Check each line of the data for "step" and select those that have it.

···

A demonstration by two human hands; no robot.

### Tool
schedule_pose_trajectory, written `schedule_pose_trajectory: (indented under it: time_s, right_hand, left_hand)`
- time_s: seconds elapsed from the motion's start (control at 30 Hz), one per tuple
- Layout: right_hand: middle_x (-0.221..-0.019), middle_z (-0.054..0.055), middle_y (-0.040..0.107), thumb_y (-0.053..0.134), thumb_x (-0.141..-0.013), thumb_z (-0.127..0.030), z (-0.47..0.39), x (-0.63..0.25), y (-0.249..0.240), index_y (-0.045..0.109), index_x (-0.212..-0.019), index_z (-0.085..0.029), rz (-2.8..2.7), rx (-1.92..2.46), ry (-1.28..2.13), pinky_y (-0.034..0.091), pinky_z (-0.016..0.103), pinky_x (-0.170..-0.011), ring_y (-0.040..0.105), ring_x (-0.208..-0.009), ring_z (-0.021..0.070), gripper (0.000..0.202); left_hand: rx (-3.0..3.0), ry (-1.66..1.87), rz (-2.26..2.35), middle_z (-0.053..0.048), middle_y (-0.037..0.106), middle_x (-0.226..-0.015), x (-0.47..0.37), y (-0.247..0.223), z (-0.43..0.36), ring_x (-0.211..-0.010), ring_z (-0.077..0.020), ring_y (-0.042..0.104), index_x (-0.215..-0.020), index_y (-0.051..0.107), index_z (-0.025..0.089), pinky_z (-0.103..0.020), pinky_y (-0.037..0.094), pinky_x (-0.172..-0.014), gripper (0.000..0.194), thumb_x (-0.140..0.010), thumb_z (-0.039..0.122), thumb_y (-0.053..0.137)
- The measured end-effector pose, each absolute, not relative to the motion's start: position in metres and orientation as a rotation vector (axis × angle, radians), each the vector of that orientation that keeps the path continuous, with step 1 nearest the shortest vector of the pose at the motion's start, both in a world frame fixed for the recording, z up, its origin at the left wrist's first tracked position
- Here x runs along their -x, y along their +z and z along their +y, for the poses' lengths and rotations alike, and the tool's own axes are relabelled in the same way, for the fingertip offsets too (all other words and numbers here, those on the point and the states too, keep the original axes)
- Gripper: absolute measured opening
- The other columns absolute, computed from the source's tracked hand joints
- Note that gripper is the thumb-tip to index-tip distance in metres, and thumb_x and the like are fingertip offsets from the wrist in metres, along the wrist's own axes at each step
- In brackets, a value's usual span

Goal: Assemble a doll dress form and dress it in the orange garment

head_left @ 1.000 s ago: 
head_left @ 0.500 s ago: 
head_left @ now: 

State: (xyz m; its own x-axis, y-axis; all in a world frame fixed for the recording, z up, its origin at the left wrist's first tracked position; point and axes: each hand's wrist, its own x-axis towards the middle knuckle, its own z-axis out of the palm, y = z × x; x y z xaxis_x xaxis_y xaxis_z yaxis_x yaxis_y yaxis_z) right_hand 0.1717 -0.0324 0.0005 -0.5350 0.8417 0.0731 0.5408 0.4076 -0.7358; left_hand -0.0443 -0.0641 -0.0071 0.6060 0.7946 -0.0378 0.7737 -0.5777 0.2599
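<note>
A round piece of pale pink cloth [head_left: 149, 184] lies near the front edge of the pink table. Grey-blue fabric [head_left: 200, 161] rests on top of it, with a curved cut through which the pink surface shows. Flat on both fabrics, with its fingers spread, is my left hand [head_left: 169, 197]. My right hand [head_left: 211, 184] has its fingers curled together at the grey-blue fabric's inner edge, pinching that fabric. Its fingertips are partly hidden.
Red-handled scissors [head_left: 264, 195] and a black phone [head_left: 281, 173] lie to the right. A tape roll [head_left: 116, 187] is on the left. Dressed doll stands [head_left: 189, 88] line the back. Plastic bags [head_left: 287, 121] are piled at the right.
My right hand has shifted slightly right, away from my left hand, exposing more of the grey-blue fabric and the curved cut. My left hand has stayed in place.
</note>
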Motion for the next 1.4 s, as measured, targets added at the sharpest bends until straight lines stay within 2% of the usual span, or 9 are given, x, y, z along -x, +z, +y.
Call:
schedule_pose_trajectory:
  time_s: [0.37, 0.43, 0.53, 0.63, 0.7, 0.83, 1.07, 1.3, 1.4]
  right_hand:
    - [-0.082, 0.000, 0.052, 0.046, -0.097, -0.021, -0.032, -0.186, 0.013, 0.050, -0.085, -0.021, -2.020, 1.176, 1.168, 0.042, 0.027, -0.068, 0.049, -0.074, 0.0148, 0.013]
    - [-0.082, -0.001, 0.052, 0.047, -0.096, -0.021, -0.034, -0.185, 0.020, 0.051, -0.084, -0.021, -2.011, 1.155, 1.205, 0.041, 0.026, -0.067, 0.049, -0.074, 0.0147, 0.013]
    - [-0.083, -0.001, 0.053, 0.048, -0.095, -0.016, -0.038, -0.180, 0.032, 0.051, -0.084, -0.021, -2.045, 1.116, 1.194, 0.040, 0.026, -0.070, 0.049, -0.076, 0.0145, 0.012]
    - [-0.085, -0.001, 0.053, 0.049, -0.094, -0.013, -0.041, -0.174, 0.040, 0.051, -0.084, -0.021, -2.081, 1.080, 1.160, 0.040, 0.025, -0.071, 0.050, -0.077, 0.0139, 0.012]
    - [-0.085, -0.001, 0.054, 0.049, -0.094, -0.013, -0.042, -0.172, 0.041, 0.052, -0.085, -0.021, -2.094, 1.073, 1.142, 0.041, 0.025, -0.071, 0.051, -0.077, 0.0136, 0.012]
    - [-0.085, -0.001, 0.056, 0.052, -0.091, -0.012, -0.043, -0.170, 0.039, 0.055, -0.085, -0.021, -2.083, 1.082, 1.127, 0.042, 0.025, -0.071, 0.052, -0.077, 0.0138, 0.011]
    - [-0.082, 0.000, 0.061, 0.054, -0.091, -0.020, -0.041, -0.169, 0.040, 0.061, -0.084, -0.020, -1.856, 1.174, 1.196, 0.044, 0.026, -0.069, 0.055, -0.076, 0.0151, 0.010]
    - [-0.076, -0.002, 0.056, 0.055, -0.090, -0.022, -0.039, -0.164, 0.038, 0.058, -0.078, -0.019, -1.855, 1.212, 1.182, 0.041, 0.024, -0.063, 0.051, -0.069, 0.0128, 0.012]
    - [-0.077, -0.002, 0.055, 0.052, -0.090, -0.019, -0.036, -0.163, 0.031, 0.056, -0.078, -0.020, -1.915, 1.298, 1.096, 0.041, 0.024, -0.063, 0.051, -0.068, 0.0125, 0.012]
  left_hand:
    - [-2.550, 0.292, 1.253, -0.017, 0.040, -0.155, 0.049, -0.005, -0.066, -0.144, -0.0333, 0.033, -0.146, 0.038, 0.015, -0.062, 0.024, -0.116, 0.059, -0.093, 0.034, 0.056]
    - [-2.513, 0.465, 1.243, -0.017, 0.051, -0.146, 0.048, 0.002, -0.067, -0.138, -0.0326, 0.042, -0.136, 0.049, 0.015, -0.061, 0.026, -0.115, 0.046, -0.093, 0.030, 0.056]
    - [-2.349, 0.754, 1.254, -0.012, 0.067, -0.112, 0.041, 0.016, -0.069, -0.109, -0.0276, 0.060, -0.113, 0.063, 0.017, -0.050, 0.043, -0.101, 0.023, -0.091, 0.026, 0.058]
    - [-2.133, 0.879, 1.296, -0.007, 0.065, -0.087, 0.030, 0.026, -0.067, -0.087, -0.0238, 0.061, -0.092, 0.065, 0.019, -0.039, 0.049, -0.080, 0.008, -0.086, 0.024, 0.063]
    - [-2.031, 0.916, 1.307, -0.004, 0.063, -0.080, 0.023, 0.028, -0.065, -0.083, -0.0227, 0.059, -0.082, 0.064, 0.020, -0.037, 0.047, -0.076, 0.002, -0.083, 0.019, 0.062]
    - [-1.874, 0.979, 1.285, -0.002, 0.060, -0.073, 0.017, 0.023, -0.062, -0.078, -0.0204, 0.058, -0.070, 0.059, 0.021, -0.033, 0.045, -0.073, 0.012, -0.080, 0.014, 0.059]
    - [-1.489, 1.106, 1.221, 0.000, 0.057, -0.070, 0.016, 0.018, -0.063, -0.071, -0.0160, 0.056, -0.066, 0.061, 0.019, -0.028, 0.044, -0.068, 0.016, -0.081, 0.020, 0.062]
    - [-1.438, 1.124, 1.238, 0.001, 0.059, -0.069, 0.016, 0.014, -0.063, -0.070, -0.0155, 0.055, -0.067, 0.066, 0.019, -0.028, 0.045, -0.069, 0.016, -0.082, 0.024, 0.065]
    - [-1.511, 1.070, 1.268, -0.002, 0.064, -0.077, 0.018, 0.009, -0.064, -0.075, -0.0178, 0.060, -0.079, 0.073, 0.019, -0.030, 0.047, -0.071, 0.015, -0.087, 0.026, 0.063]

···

- Reply
- The measured end-effector pose, each absolute, not relative to the motion's start: position in metres and orientation as a rotation vector (axis × angle, radians), each the vector of that orientation that keeps the path continuous, with step 1 nearest the shortest vector of the pose at the motion's start, both in a world frame fixed for the recording, z up, its origin at the left wrist's first tracked position
- Note that gripper is the thumb-tip to index-tip distance in metres, and thumb_x and the like are fingertip offsets from the wrist in metres, along the wrist's own axes at each step

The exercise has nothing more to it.